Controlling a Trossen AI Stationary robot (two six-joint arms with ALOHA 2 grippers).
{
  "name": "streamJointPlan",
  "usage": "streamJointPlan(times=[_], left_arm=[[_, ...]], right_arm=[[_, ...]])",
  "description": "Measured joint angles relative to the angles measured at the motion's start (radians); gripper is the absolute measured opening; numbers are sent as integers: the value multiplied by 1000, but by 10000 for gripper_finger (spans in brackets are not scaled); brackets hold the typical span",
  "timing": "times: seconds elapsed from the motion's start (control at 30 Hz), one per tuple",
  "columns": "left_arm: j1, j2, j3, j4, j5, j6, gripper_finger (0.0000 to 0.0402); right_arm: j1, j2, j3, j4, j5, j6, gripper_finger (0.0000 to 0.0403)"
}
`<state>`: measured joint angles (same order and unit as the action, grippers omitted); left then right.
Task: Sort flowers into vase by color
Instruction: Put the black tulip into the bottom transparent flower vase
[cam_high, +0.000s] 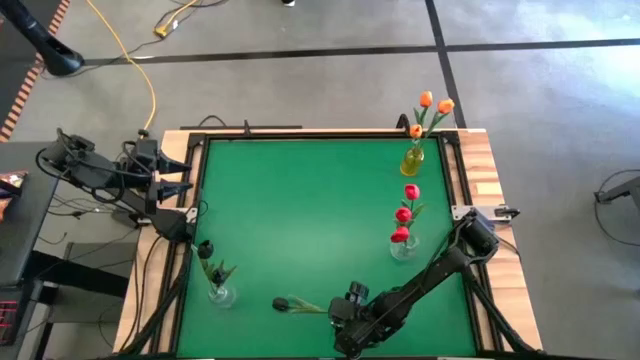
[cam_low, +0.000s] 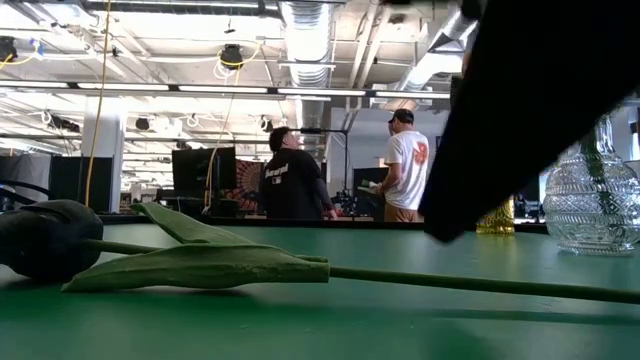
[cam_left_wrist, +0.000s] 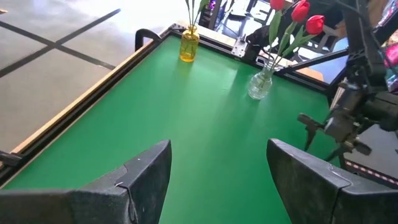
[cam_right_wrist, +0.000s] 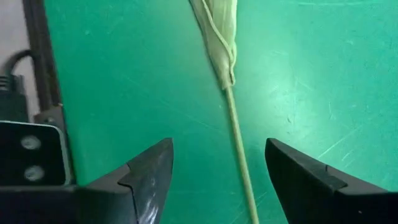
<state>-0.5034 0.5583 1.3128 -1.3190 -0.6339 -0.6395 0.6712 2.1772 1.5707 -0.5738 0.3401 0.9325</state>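
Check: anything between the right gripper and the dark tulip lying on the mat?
Nothing visible. The right gripper is open directly over the dark tulip's stem, with only bare green mat beneath.

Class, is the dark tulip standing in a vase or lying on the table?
Lying flat: the dark tulip rests with head, leaf and stem along the table, outside any vase.

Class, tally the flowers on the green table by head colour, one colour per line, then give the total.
Orange flowers, in the yellow vase: 3
Red flowers, in a clear vase: 3
Dark flowers: 2, one in the other clear vase, one lying on the table
Total: 8
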Motion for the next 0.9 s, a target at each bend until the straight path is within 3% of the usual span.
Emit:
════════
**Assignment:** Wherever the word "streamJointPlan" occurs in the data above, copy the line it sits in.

**Response to the exercise:**
  "name": "streamJointPlan",
  "usage": "streamJointPlan(times=[_], left_arm=[[_, ...]], right_arm=[[_, ...]])",

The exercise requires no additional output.